TASK ITEM: In how many lines of the records does the string "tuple" appear? State only the number.
::: PROVIDED DATA :::
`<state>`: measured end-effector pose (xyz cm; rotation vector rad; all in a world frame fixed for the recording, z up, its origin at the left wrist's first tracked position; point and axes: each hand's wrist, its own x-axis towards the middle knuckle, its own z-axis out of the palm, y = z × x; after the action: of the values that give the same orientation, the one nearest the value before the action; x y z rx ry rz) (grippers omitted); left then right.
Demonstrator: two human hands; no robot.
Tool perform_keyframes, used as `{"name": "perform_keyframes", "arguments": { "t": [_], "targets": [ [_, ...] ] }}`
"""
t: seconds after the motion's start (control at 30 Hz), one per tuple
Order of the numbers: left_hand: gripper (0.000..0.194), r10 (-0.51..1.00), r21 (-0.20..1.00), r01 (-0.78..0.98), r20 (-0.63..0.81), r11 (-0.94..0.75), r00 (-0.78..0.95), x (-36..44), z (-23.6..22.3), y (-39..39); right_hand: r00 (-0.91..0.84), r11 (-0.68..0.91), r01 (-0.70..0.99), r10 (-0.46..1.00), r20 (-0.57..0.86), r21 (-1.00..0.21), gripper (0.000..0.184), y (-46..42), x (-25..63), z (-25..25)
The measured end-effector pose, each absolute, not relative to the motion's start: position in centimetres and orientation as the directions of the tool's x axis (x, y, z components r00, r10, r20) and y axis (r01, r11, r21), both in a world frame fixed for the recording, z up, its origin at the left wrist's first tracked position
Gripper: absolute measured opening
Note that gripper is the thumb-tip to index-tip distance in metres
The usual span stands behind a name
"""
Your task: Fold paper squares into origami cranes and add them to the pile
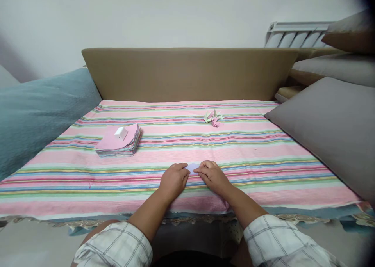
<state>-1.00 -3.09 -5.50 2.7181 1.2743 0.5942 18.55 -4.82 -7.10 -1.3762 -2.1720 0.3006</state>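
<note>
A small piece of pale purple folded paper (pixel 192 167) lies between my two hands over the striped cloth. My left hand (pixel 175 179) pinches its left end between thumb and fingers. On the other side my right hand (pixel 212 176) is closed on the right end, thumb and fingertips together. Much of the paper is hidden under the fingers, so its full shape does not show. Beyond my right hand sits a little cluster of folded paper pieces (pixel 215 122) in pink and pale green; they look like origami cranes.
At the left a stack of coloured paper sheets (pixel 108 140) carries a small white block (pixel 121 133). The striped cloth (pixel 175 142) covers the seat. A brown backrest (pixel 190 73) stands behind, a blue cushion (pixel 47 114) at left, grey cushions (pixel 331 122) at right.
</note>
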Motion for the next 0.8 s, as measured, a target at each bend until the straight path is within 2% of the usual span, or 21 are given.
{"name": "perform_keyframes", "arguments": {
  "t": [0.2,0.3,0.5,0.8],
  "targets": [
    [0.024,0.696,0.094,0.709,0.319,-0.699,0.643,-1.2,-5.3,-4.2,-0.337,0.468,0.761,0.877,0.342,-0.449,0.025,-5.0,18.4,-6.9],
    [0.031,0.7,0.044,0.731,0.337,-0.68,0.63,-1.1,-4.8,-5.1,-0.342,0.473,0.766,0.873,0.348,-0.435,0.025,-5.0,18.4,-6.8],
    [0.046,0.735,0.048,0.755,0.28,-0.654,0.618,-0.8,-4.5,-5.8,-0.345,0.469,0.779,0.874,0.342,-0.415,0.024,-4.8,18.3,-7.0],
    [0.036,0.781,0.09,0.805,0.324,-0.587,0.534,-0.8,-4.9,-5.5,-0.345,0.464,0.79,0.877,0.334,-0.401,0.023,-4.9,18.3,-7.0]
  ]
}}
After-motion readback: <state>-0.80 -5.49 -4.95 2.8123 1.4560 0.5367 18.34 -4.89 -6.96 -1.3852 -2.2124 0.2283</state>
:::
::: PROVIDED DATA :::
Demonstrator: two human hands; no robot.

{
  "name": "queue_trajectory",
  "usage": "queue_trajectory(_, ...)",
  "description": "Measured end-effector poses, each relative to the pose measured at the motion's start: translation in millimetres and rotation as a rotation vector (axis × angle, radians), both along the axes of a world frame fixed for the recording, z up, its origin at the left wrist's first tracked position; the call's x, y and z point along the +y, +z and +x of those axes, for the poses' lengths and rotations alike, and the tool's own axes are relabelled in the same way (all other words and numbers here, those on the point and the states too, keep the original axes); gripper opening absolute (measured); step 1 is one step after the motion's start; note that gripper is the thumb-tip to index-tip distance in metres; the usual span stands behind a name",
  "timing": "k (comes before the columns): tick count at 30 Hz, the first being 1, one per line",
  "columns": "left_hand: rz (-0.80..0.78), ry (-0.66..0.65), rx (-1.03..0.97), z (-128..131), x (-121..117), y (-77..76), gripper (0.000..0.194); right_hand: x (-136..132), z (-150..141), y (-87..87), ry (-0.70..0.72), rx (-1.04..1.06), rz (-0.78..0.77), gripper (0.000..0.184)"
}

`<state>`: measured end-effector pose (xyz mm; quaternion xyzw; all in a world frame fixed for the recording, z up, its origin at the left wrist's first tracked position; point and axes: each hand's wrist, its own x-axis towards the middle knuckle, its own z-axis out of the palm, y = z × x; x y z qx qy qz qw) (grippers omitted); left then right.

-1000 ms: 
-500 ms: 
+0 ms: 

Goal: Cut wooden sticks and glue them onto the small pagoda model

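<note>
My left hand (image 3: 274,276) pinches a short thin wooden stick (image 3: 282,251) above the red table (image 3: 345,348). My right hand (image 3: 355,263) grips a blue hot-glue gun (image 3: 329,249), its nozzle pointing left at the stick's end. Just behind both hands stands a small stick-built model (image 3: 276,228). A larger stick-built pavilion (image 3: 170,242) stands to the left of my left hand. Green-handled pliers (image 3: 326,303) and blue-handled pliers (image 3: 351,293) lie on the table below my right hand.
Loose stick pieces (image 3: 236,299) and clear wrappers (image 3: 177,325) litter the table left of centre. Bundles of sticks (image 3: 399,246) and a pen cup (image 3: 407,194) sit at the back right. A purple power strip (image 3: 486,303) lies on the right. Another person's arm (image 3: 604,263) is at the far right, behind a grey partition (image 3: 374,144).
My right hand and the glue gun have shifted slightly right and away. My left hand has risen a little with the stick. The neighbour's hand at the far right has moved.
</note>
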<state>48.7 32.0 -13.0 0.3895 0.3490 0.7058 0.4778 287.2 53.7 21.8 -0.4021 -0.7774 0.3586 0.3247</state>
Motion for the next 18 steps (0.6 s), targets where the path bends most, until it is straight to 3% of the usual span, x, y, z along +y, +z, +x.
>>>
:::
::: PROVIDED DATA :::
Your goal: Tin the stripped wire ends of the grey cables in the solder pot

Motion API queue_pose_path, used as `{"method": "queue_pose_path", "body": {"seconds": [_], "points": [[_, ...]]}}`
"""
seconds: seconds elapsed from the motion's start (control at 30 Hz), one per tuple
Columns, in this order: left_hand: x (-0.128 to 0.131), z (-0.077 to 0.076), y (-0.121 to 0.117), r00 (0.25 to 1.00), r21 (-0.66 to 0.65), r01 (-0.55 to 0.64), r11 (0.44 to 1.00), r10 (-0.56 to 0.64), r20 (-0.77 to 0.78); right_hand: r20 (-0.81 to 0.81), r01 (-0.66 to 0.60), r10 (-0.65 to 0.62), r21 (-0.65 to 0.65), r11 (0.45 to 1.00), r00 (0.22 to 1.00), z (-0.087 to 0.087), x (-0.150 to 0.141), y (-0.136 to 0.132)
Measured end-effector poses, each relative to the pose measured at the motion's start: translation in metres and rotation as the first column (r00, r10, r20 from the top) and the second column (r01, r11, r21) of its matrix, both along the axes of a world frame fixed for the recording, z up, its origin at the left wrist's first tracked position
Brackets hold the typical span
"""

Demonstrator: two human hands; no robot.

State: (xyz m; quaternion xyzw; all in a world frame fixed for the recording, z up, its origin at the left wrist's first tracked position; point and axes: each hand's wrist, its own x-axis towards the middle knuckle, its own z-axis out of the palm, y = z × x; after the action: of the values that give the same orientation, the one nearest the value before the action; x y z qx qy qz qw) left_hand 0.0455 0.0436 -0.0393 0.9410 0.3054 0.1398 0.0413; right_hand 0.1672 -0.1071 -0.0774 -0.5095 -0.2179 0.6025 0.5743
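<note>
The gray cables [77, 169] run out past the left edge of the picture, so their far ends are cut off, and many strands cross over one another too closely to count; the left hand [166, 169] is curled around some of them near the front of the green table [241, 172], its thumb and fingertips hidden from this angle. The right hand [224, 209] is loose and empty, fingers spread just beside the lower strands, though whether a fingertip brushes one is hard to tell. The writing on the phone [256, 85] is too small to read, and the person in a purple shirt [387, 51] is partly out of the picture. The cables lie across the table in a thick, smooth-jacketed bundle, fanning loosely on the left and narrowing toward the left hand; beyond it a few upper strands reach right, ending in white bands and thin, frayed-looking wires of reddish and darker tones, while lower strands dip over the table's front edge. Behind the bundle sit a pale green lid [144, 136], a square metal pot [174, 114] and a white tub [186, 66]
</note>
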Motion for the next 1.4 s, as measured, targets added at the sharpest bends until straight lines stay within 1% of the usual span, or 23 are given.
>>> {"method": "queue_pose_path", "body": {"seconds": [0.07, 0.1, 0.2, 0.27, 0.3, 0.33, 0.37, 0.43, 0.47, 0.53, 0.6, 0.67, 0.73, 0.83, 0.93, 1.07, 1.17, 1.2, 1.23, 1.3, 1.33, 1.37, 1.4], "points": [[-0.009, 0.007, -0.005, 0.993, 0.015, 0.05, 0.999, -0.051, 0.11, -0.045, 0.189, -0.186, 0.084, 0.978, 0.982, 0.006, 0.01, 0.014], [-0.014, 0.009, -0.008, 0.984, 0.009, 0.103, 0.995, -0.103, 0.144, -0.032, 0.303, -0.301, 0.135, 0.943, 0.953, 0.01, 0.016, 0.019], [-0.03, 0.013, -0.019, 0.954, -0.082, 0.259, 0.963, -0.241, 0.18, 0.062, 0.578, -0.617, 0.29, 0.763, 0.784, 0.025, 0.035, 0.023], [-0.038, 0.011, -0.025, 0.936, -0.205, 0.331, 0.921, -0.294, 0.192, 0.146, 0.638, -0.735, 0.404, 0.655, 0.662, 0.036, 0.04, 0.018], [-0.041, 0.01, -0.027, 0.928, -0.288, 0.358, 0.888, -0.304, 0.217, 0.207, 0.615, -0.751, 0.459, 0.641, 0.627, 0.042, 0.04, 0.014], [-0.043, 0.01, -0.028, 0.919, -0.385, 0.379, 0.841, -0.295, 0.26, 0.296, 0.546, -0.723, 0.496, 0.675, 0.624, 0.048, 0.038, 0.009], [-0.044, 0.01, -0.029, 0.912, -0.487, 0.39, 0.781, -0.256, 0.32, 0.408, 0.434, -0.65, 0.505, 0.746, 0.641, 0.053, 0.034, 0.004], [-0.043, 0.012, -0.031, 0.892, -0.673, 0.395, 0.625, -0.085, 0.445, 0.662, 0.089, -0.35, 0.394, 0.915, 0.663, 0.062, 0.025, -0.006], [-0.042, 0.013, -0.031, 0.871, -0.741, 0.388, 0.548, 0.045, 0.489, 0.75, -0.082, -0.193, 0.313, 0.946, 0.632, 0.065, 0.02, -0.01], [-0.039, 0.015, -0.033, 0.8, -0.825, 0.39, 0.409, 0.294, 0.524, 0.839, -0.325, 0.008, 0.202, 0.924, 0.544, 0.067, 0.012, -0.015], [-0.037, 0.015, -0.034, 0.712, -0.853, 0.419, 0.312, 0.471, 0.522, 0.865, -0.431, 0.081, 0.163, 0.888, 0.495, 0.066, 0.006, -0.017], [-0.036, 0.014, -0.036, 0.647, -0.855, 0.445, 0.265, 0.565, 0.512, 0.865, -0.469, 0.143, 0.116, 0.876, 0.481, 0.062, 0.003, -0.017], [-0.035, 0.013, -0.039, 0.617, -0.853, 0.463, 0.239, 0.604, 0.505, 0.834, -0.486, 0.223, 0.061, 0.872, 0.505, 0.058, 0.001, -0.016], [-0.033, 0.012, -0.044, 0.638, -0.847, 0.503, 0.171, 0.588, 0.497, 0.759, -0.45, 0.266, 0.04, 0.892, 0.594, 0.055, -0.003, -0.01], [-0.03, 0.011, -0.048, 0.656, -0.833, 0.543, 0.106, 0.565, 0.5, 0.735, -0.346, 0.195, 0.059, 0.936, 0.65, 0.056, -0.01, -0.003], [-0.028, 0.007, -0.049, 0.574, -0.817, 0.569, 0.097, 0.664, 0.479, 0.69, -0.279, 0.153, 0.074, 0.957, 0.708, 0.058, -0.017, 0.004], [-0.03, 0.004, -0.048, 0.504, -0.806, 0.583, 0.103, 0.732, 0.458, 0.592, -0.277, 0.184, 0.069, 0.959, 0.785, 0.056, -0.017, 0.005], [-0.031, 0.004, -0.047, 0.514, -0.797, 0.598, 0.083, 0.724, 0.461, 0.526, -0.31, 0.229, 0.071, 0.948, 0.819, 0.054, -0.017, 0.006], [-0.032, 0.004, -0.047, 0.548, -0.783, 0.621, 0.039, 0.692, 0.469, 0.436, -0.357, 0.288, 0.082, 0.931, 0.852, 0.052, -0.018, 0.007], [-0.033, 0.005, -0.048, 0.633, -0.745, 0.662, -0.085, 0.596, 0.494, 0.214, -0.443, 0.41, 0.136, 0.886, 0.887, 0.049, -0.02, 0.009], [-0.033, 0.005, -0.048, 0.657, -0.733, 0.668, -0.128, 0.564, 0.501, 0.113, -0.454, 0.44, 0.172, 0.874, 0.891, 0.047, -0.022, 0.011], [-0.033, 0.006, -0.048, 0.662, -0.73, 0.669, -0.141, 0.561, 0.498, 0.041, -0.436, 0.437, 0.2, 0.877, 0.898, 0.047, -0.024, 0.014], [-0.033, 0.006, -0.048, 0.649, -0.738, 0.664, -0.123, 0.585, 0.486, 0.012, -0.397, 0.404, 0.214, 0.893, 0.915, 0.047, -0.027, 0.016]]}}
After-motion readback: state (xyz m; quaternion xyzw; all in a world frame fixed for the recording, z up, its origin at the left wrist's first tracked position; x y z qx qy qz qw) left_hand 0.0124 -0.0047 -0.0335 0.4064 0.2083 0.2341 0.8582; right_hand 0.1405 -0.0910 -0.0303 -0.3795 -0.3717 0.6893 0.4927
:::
REPLY TO THE EXERCISE: 2